Halwai April 4, 2023

Ingredients:

• 100 g – flour
• 10 g – Curd
• 1/4 kg – Ghee
• 2 cups – water
• Sugar syrup:
• 250g – Sugar
• 2 cups – water
• strands of Saffron
• Mutton Biryani:
• Ingredients:
• 350 g – Mutton
• 750 g – basmati Rice
• 1 cup – fresh Curd
• 2 – large Onions sliced
• 2 – flakes Garlic
• 3 – large Cardamoms
• 8 – Cloves
• 1 inch – Cinnamon
• 1 tbsp – Ginger paste
• 2 tsp – Black Peppercorns
• 1 tsp – Cumin seeds
• 1 tsp – chilli powder
• 1 tsp – coriander powder
• 1/2 tsp -nutmeg powder
• a pinch of Turmeric
• salt to taste
• 100 g. – Ghee

Method:

  1. To prepare the sugar syrup:
  2. Boil sugar and water and make a thick syrup and add saffron strands.

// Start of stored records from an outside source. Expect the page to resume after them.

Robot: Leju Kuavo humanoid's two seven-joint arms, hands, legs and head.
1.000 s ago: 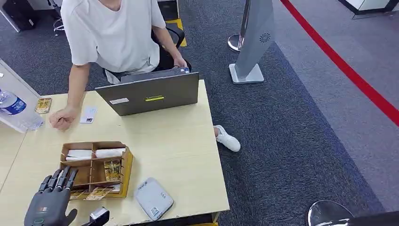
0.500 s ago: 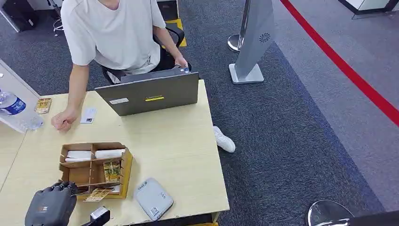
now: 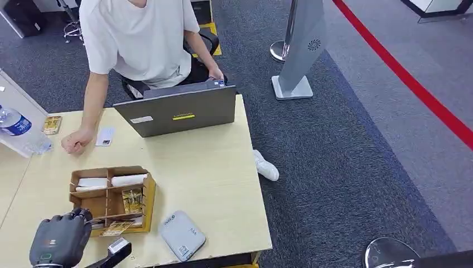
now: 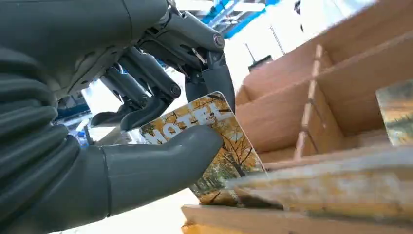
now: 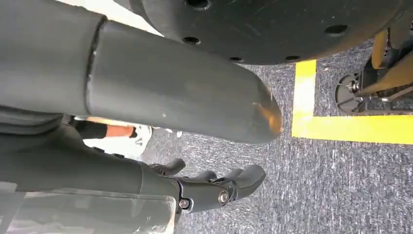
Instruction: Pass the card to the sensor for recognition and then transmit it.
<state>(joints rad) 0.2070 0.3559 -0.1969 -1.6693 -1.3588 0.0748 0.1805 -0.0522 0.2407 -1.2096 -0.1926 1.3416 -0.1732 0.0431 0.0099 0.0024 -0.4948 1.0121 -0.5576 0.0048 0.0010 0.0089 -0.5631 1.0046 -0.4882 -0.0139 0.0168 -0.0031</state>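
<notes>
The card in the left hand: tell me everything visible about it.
The card is a thin, glossy rectangle with rounded corners, printed with yellow autumn trees and pale letters reading "HOTEL". The left hand pinches it, thumb across its face and dark fingers behind. It sits tilted at the near edge of the wooden organizer, its lower end hidden behind the tray's front wall.

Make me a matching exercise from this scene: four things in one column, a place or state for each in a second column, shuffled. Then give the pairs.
1. card
2. card reader
3. laptop
4. water bottle

A. open in front of the seated person
B. pinched by the left hand at the wooden organizer
C. lying flat beside the organizer, near the table's front edge
D. at the table's far left

Pairs: 1-B, 2-C, 3-A, 4-D
</notes>
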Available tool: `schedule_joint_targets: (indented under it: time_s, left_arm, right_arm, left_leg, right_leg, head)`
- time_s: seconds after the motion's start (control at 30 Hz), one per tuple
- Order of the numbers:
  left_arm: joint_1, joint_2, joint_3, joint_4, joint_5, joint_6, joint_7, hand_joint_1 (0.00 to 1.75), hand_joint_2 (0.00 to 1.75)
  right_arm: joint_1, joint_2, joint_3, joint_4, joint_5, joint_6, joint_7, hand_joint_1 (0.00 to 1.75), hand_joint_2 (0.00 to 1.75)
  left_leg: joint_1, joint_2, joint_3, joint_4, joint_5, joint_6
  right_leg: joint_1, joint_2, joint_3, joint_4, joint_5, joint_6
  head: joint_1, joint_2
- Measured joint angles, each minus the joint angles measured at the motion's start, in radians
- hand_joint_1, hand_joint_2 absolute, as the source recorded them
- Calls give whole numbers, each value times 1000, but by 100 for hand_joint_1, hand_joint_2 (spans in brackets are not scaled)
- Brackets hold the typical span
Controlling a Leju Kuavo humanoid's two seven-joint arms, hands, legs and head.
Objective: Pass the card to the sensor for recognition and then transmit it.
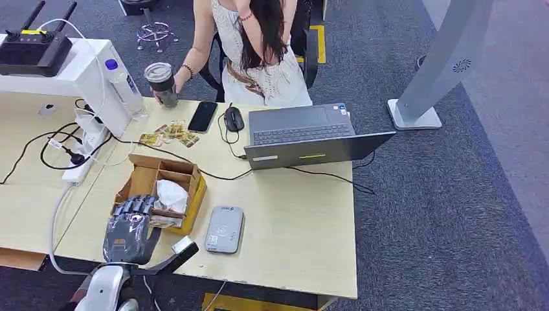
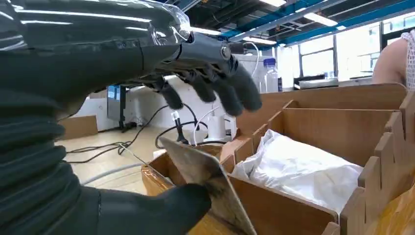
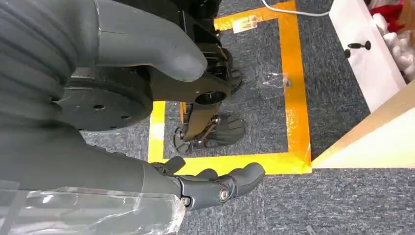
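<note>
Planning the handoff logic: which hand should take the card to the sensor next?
Left. The left hand is at the cardboard box with its thumb against the card, and the grey sensor lies just beside it. The right hand hangs over the floor, holding nothing.

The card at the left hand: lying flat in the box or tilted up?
Tilted up: the card leans steeply over the box edge, the left hand's thumb against it.

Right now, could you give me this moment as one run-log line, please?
left hand: over cardboard box, thumb against card | right hand: hanging, holds nothing | sensor: card not yet presented
</note>
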Motion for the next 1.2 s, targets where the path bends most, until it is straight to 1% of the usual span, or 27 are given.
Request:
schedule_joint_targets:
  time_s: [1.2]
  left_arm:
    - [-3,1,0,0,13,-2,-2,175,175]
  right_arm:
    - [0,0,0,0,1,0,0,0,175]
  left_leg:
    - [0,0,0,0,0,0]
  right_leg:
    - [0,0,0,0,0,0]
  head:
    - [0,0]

  3. Add curd and two cups water to the flour and mix well.
  4. Cover and keep aside for at least 24 hours to ferment.
  5. Heat the ghee.
  6. Put the jalebi mixture into a cloth with a hole and gently pipe round-shaped jalebis directly into the hot ghee, fry till brown, strain the jalebi and put them immediately into sugar syrup.
  7. Method for biriyani:
  8. Bring 750 ml water to boil, add rice, salt and turmeric, cover and cook for 15 minutes.
  9. Heat ghee and fry half onions till brown and add these to the rice.

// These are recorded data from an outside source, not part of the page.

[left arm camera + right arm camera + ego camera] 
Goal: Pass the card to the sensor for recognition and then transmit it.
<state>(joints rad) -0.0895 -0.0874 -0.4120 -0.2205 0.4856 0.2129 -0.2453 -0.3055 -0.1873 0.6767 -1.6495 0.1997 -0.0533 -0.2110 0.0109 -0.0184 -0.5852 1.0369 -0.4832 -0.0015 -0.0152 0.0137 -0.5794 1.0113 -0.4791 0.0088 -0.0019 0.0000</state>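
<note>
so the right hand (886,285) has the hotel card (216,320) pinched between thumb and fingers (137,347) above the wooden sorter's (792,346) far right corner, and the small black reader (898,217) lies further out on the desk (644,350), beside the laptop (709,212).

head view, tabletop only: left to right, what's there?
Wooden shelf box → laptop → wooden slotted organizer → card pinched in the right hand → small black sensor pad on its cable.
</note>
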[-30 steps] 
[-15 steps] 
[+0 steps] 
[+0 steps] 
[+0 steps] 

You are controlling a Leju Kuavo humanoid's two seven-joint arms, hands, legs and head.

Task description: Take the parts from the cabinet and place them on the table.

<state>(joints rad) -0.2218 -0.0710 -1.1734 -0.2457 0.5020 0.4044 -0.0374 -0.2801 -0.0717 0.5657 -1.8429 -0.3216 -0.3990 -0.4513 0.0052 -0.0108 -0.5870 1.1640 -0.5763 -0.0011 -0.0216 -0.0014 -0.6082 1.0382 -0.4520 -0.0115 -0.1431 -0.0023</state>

  10. Fry the remaining onions, add ginger, garlic, cumin, chilli powder, and fry, add mutton and cook on high heat for 5 minutes.

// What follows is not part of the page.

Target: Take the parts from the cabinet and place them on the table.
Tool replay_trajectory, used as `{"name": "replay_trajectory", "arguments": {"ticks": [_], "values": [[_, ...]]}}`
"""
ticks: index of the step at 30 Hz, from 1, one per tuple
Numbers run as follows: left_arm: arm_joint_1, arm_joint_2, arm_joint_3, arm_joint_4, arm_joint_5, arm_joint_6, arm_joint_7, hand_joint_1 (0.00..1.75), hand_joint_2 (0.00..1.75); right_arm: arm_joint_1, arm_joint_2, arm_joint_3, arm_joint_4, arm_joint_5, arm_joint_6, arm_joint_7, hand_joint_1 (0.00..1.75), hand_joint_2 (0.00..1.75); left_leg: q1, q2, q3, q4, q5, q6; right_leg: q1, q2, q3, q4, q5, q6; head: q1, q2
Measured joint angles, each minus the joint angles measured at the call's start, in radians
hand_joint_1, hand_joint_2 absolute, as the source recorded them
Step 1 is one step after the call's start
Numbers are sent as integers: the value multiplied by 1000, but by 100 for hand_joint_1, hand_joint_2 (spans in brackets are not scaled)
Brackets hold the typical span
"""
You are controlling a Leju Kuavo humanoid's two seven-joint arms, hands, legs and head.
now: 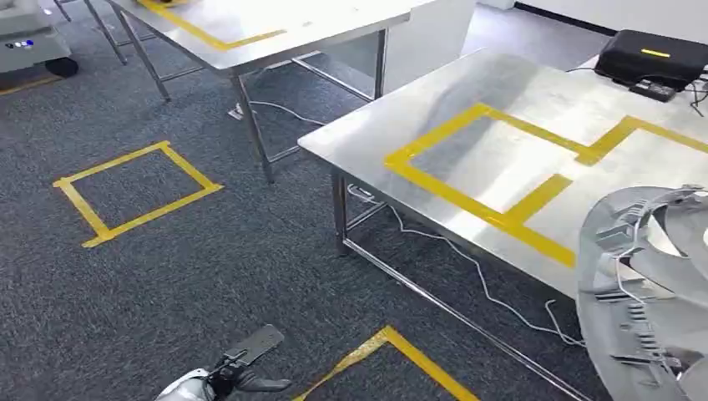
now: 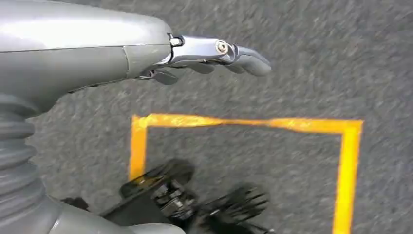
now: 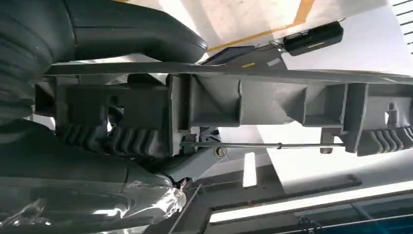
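Grey ribbed plastic part (image 1: 643, 292) at 4 o'clock in the head view, held up over the near corner of the steel table (image 1: 534, 109), overlapping its edge. In the right wrist view, right hand (image 3: 122, 97) clasped on the part (image 3: 272, 107): thick thumb on one side of the flange, dark fingers (image 3: 117, 139) curled against the ribbed underside, a thin metal rod running along the part just beside them. Left hand (image 1: 242, 363) at 6 o'clock in the head view, low over the grey carpet (image 1: 209, 267), released, holding nothing; in the left wrist view the same hand (image 2: 204, 56) with fingers (image 2: 243, 58) stretched out straight, apart from the floor. Yellow tape lines (image 1: 493, 180) on the table forming open rectangles, the nearest just beside the part at 3 o'clock. Black box (image 1: 655, 58) with a yellow mark at 1 o'clock on the far table corner, well apart from the part. Tape square (image 1: 138, 192) on the carpet at 9 o'clock; another tape corner (image 1: 392, 351) at 6 o'clock, near the left hand. Second table (image 1: 267, 25) at 12 o'clock. White cable (image 1: 467, 259) trailing on the floor under the near table.
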Motion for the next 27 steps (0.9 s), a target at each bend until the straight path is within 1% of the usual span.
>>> {"name": "replay_trajectory", "arguments": {"ticks": [1,2,3,4,5,6,7,8,9,10,11,12,13,14,15,16,17,18,19,20,21,22,23,24,25,26,27], "values": [[-2,-1,0,2,0,-2,0,0,175,1,0,0,0,0,0,0,175,175,-2,3,22,4,-22,-2,6,-7,-11,-47,174,-6,0,0],[0,-1,0,2,0,-3,1,0,175,-1,0,-2,1,0,1,1,175,175,-2,-2,36,-8,-38,-11,12,-11,-1,-40,173,-5,-5,1],[-3,-2,0,0,0,-2,2,0,175,2,0,-1,-2,1,1,1,175,175,6,0,50,-29,-48,-20,21,-1,18,-43,156,-10,-4,0],[-5,-3,0,-1,-1,-2,1,0,175,8,0,-1,-3,0,2,1,175,175,10,-1,68,-24,-33,-28,22,1,29,-56,152,-15,-5,1],[-11,-10,0,-2,-2,-1,1,0,175,8,0,0,-3,0,2,3,175,175,12,-1,58,4,0,-34,24,1,47,-65,140,-24,-2,0],[-16,-10,0,-3,-3,-1,2,0,175,8,0,1,-3,0,3,7,175,175,13,-1,16,79,38,-39,16,3,73,-79,132,-29,-3,1],[-18,-11,-1,-3,-3,0,1,0,175,8,0,3,-4,0,5,10,175,175,11,0,-47,181,80,-44,14,3,99,-92,117,-35,-11,0],[-17,-15,-1,-3,-3,0,1,0,175,7,0,3,-5,0,6,11,175,175,11,0,-116,260,80,-46,13,4,123,-104,103,-39,-11,0],[-13,-14,-2,-3,-3,0,1,0,175,7,0,3,-4,0,8,12,175,175,12,0,-177,309,44,-48,11,8,151,-115,87,-40,-12,0],[-7,-14,-2,-3,-3,0,2,0,175,7,0,4,-4,0,10,12,175,175,13,1,-232,325,-21,-51,9,16,186,-126,67,-41,-12,0],[-4,-14,-2,-3,-3,0,2,0,175,7,0,4,-4,0,11,12,175,175,13,1,-277,322,-78,-53,7,24,222,-135,48,-40,-16,1],[-4,-13,-2,-3,-3,0,2,0,175,7,0,4,-4,0,12,12,175,175,12,1,-314,307,-115,-58,2,35,260,-143,25,-38,-15,0],[-3,-8,-1,-3,-3,0,2,0,175,6,0,4,-4,0,12,12,175,175,12,0,-336,271,-114,-61,-3,44,298,-149,1,-33,-14,0],[-1,-5,-1,-3,-3,0,2,0,175,6,0,4,-4,0,12,12,175,175,12,-2,-349,217,-65,-63,-10,55,338,-155,-22,-28,-15,0],[2,-3,-2,-3,-3,0,2,0,175,6,0,4,-4,1,13,13,175,175,13,-9,-354,141,58,-69,-16,65,364,-161,-49,-25,-15,0],[9,-2,-2,-1,-3,-1,3,0,175,6,0,4,-4,1,13,13,175,175,18,-32,-360,52,250,-73,-18,74,391,-166,-75,-19,-20,0],[10,0,-1,1,-3,-3,3,0,175,5,0,3,-4,0,14,14,175,175,20,-30,-365,13,319,-70,-20,92,412,-157,-94,-12,-30,0],[12,1,-1,2,-3,-3,5,0,175,4,0,4,-5,0,14,15,175,175,13,-33,-355,29,330,-58,-23,105,425,-177,-113,3,-30,0],[10,0,-2,2,-4,-3,5,0,175,5,0,5,-6,1,14,16,175,175,13,-27,-351,35,326,-52,-25,113,441,-195,-115,8,-33,0],[0,0,-1,2,-4,-2,5,0,175,6,0,4,-6,1,14,15,175,175,12,-22,-351,35,317,-43,-28,118,454,-220,-114,14,-31,0],[-10,-2,-1,-2,-4,-1,5,0,175,6,0,4,-6,0,14,16,175,175,17,-15,-341,28,305,-33,-28,109,471,-238,-123,18,-34,1],[-16,-2,-1,-3,-4,-1,3,0,175,4,0,4,-6,0,14,16,175,175,17,-11,-327,25,291,-26,-25,51,461,-205,-133,23,-28,0],[-17,-3,-1,-3,-3,-3,3,0,175,4,0,5,-6,0,16,15,175,175,17,-4,-311,21,276,-19,-22,16,413,-125,-163,22,-26,0],[-15,-3,-1,-3,-3,-4,3,0,175,2,0,5,-6,0,16,14,175,175,16,6,-298,19,262,-17,-16,3,342,-18,-198,19,-26,0],[-12,-3,-1,-3,-4,-5,3,0,175,0,0,5,-6,0,16,14,175,175,14,13,-286,18,248,-15,-11,1,270,78,-220,16,-27,0],[-7,-2,-1,-3,-3,-5,3,0,175,-3,0,5,-6,0,16,14,175,175,14,21,-273,18,234,-14,-7,2,206,147,-221,14,-26,0],[-5,-3,-1,-3,-4,-6,3,0,175,-3,0,5,-6,0,19,14,175,175,13,27,-255,18,219,-14,-4,2,159,164,-186,13,-27,0]]}}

  11. Add cinnamon, cardamoms, cloves, peppercorns, coriander powder, nutmeg, salt and 125ml water, and stir well.
  12. Cover and simmer for about 10 minutes.
  13. Remove from heat, stir in the curd and simmer for 5 minutes.
  14. Layer a dish with alternate layers of rice and mutton, cook in a preheated oven at 200 degrees C for 10 minutes.